Special Trees

Introduction to Computer Science II
ICS-22

In this lecture we will continue our study of trees by examining a few special kinds of trees. First we will discuss heaps, which are trees with a special order and structure property: these trees are perfectly suited for implementing a fast priority queue collection class (and an O(NLog₂N) sorting method). Second we will discuss how to represent and process N-ary trees, where each parent can store any number of children; we can use N-ary trees in applications like file directories. Third, we will discuss how to represent arithmetic expressions in structure trees, including how to create (with a stack) and evaluate such expression trees using the rules of parentheses and operator precendence. This is like writing a tiny parser for expressions, and is covered in any course on compiler writing. Finally, time permitting, we will discuss digital trees, which are a special type of N-ary tree in which searches can be performed exceptionally fast O(1), because the time is based on the size of the value stored, not the number of values stored.

The primary goal of this lecture is to understand these special trees via pictures and algorithms (which modify pictures). We will examine some methods, actually implemented in Java, but that is not the focus of this lecture: the concepts are more important than the code.

Heaps

A heap is a binary tree with a special ordering property and a special structure property. Taken together these two properties allow for a very efficient implementation of priority queues (measured both in time and space). Here we will discuss min-heaps: priority queues use max-heaps.

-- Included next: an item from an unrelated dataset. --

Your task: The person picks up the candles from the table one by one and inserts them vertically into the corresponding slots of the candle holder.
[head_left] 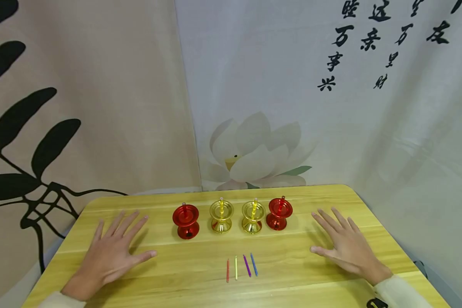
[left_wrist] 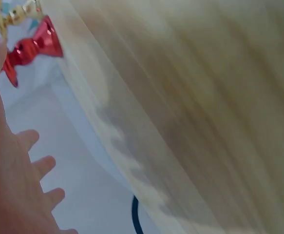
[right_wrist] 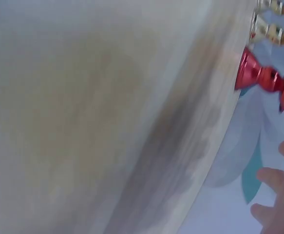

Ordering Property (Min-Heap): the value stored at any node must be less than or equal to each of the values stored in its subtrees (for a Max-Heap, it must be greater than or equal to). By transitivity, we can easily check this property, by ensuring that each node stores a value that is less than the values stored in the roots of its subtrees).
Structure Property: all depths but the deepest must be filled; if the deepest depth is not filled, all the values must occur as far to left as possible.

We will continue examining Min-Heaps in this lecture, but everything we learn easily generalizes to Max-Heaps (which are used for priority queues). By the ordering property, the smallest value in the heap must appear at the root. The following example illustrates a heap storing int values. Notice that both the ordering property and the structure property are satisfied by this tree.

The first observation to make about heaps is that they are useless for doing binary searches. This ordering property doesn't help us: if searching for a value, we do not know whether to look in the left or right subtree, because the ordering property dictates only that larger values are in the subtrees.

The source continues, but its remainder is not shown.